Post-Script, December 2022
Last year was our second COVID holiday season and first attempt to truly return to normalcy, whatever that is. SantaCon, a pox on us all, returned. People dress up like Santa Claus or Mrs. Claus or an elf and stumble through the city drinking all day en-mass. It is the worst day of the year. No matter how drunk people get, and yes this is during the day, and yes it’s just a giant sprawl of people bar-hopping and careening through the sidewalks and streets, no one gets arrested or in any trouble because most participants are white.

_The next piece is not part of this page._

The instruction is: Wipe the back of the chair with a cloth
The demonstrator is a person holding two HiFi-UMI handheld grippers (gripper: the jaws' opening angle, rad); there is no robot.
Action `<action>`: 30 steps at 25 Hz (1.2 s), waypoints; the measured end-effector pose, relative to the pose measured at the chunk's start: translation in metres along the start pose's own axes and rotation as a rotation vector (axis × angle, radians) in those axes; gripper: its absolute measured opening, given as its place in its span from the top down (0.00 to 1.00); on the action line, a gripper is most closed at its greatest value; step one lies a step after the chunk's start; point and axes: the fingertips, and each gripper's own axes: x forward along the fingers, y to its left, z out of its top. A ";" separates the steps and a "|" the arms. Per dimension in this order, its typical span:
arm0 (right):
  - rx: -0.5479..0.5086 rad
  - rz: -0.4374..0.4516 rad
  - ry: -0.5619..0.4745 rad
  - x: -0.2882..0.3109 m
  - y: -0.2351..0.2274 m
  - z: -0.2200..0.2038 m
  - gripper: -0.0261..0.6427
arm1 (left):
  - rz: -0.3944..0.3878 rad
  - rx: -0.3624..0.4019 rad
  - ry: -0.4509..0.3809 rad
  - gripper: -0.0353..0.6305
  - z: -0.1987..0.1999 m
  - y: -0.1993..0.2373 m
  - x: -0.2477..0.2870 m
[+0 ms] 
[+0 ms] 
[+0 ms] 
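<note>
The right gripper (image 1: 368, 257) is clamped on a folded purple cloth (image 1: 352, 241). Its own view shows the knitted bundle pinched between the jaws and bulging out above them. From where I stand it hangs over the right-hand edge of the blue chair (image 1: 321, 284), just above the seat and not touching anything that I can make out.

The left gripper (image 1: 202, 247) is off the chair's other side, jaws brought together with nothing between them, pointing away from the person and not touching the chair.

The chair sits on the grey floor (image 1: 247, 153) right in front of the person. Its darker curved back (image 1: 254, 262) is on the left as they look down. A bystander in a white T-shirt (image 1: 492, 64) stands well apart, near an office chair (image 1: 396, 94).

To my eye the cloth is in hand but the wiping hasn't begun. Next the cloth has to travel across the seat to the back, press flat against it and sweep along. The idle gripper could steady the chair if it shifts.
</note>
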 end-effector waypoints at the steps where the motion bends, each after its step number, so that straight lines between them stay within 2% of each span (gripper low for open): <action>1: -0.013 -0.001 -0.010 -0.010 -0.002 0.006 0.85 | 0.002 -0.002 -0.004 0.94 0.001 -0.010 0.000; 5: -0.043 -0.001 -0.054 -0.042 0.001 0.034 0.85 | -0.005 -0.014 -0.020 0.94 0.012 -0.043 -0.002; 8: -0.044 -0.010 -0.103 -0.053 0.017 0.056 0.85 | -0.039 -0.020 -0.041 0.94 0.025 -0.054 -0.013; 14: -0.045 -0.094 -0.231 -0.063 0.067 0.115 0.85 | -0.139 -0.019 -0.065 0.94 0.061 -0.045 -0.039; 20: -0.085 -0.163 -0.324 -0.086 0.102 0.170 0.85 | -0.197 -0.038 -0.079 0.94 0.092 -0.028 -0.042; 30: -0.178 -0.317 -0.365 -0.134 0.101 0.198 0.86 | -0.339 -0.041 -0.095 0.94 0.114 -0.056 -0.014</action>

It’s just another day of safe space for white people to get publicly wasted without repercussions.
Art Basel in Miami also returned in 2021, a massive international contemporary art show that’s like the Super Bowl for artists and galleries. I really just know about it because I know art handlers. And for the party people it’s a giant Spring Break coke den. I know about that because I have an Instagram account. Last year 60,000 people attended.
Also last year LCD Soundsystem announced a 20 show run at Brooklyn Steel, continuing to toy with their fans’ emotions with a “will they or won’t they” kind of Sam & Diane from Cheers energy about ever playing again. They didn’t finish the run, canceling the last three shows after omicron cases soared. I calculated that for the shows they did play, at least 38,000 people5 were in attendance for these back to back nights, some people traveling from out of town and some people going to multiple shows and some people working. Just working.
I pick these three events because they are quite densely populated, a massive change from the past few years. There’s a big difference in the amount of people exposed at a show where the capacity is 1,800 like Brooklyn Steel (which probably doesn’t include VIPS & staff) and going to your local restaurant for a meal. Their ability to quickly compound and spread was devastating. In December the amount of people infected in North Brooklyn, mainly Greenpoint and Williamsburg, two neighborhoods of affluent gentrifiers with disposable income was the highest in the city. Honestly it was almost laughable. Just consider the intersection between Art Basel and LCD Soundsystem and then people who eat and drink out. It’s like watching the trails of contamination video from a health department about raw chicken hands but with COVID. And those hands have credit cards and love to go out.
Now it’s December 2022 and we’re doing it all over again. Art Basel, SantaCon, LCD, except without the COVID hotel policy. We keep doing the same things over and over and over again, expecting different results. Damn we’re dumb.
I have had COVID 3 times in 6 months.
More prevalent than the terrible knowledge that I just quoted the Eagles’ “Hotel California” is the fact that this line is a perfect title.
The CDC changed the isolation time from ten to five days during this period of time, not based on any medical information but from pressure from the heads of airlines.
Hot sauce is a godsend.
Yeah, I did the math in COVID Hotel.
My dad, a Korean, told me at the beginning of the pandemic that people in Korea talk about BC/AC (before Covid and after COVID), i.e. that our lives will never be the same and we will live with it forever. I remember Americans (including my partner) telling me that it was too a dramatic statement, the pandemic was bound to be over and we'll in fact forget about it all. I guess what is actually happening is that we're just going to *pretend* that it's not here anymore... I understand the urge, there's also a question of the economy, but it's never more than apparent who we're willing to sacrifice to access that normalcy again. Which is a long-winded way of saying, so sorry about being sick with COVID so many times. Hope you are feeling better.